| Superior Court of New Hampshire | Oct 15, 1828

Richardson, C. J.

delivered the opinion of the court. It seems that, by the rules of the common law, those who have erected grave stones may maintain an action for any injury done to them during their time. But after their decease, the action, in such a case, belongs to the heirs of him, to whose honor and memory the stones were erected. Co. Litt. 18, b; Cro. James, 366, Frances v. Ley; 12 Co. 105, Corven’s Case; 3 Bing. 136, Spooner v. Brewster; Moore, 878, Pym v. Gorwyn; 2 Carrington & Payne, 34, Spooner v. Brewster.
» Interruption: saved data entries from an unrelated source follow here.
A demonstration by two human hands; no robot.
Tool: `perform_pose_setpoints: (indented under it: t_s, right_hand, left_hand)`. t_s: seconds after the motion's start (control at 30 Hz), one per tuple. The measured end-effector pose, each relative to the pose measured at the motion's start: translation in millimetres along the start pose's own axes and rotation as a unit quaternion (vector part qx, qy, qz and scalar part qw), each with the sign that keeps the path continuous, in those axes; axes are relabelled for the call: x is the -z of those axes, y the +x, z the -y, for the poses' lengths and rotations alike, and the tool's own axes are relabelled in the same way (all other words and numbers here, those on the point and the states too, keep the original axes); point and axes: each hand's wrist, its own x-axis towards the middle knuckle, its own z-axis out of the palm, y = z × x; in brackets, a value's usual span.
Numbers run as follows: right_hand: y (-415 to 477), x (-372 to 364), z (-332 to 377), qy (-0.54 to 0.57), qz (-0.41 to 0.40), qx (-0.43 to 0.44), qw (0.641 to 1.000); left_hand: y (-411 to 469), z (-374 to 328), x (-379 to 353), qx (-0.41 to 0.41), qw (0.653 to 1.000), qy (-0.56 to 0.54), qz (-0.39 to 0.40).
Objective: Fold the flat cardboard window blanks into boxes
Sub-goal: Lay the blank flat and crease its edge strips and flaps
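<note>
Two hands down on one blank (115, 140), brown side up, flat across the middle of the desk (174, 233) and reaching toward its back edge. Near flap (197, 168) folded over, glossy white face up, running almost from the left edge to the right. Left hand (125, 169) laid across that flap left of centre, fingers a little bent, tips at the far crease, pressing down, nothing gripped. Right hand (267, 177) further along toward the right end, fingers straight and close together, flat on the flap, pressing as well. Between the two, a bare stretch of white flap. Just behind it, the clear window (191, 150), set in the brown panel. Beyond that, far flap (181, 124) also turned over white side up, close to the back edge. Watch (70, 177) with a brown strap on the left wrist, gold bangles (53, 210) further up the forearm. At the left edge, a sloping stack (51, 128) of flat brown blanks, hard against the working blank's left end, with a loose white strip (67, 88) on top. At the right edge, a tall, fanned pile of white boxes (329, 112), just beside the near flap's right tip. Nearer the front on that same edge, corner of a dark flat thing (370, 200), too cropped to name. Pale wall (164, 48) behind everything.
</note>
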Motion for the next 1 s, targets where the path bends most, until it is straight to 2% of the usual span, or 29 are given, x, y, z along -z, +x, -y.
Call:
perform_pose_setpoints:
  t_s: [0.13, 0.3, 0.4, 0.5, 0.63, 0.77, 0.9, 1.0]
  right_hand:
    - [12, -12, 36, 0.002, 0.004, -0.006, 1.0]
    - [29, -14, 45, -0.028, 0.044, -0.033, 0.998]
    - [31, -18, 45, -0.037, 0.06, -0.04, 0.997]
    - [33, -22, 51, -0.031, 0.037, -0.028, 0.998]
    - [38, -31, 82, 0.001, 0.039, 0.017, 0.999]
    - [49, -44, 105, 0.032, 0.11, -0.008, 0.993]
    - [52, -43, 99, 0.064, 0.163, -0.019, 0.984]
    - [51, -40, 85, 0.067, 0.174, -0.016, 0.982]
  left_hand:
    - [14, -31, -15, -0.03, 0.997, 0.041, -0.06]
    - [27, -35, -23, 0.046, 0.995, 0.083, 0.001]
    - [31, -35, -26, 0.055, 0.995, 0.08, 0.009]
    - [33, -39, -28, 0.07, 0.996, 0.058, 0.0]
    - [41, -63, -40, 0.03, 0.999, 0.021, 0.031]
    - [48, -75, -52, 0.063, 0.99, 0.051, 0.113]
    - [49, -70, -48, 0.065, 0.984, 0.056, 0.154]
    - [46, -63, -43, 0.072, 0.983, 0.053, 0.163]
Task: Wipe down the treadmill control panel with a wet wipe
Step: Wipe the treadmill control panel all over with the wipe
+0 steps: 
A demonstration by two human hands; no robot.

These rules seem to us to be founded in sound reason and good sense. Grave stones are erected to perpetuate the memory of departed friends, and to mark the spot where their ashes repose. Those who erect them must, in general, have and feel an interest in their preservation. And this is an interest, which the law wisely protects. For no one is so likely to vindicate injuries done to these memorials as those who erected them. But when they, who erected the stones, are gone, as the heirs of those to whose memory they may have been erected, must then have the deepest interest in their preservation, the law wisely leaves it to those heirs to vindicate the wrong. In these monuments, neither executors nor administrators have any interest. They are fixed to the freehold and belong to the heirs. Nor do they cease to be their property, when severed from the freehold. When a man’s property, which is fixed to the freehold, is severed, it does not thereby cease to be his property.

We are, thefore, of opinion, that the judgment of the common pleas be affirmed.